A swollen yellow sun illuminated a purple colored sky above. Skyscrapers, some hundreds of stories tall, surrounded her in all directions with great elevated thoroughfares for ground vehicles winding between them. But they were unusable, and had been for a long time. Entire spans had collapsed to rubble. The windows of the giant buildings were either masked by dirt or missing completely. Thick brown vines crept up their sides, their tendrils now permanently intertwined with the supporting structures. Avians spiraled about the higher floors, roosting in the abandoned ruins.

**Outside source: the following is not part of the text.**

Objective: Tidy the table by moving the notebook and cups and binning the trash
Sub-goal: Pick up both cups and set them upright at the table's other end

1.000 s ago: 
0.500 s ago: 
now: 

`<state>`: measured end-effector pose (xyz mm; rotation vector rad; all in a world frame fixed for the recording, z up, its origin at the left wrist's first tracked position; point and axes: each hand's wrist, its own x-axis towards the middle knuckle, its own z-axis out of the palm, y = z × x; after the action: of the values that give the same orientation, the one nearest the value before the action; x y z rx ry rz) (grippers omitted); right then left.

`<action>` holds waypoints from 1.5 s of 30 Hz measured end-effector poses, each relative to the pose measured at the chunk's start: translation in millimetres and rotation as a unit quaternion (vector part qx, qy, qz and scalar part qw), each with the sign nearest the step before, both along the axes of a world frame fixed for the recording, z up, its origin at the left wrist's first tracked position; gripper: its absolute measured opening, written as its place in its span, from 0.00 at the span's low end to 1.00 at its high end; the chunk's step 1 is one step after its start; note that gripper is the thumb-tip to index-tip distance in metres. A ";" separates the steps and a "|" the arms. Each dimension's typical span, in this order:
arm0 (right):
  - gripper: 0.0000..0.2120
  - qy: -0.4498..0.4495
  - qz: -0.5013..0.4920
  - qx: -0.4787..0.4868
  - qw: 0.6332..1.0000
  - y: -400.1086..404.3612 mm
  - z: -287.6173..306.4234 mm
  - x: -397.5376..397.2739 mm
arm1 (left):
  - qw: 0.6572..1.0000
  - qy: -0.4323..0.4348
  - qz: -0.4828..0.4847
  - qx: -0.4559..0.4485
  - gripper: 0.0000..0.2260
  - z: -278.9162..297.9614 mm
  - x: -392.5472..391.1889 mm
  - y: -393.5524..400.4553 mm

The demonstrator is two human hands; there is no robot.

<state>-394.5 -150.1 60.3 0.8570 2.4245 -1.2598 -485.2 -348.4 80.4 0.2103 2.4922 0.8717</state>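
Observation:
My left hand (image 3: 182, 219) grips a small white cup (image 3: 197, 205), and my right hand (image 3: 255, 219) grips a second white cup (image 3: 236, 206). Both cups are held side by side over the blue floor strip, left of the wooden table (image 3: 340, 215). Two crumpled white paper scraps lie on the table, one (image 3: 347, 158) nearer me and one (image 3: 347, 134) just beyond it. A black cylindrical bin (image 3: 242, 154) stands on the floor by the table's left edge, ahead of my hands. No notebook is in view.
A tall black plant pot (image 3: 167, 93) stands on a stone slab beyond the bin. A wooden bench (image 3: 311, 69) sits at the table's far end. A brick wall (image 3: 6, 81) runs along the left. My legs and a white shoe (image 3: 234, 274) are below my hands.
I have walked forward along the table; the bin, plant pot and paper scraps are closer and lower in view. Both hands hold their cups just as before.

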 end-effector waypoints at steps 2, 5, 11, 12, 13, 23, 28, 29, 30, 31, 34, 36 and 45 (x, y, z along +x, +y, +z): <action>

Wind caused Tali's lavender cowl to flap against her faceplate. Her eyes fell on an old-style billboard beside the highway ramp in front of her. The digital advertising panels had long been deprived of power, but the printed sign still displayed is original, faded message. A quarian family sat around a table filled with fruits, meats and bread, their faces free from any filtration apparatus, their hair flowing freely from their heads. They beamed happily at one another while a shiny white geth platform refilled the glass of the smiling mother. In the background another platform stood at a kitchen sink full of dirty pots and pans. Printed in Khelish above them all read the words "Let us do the work for you!"
Tali slid from Blue's hands to collapse on the ground, her legs tangled beneath her.
The geth platform looked at the immobile creator sitting at its feet. Swirls of dust blew around them and through the streets of the dead city. It queried the entire collective. What should they do next? The creator's vital signs were all at extreme levels, but her cognitive activity had dropped to nothing. Lacking direction from either Tali or the collective, Platform Two sat next to the quarian to await consensus.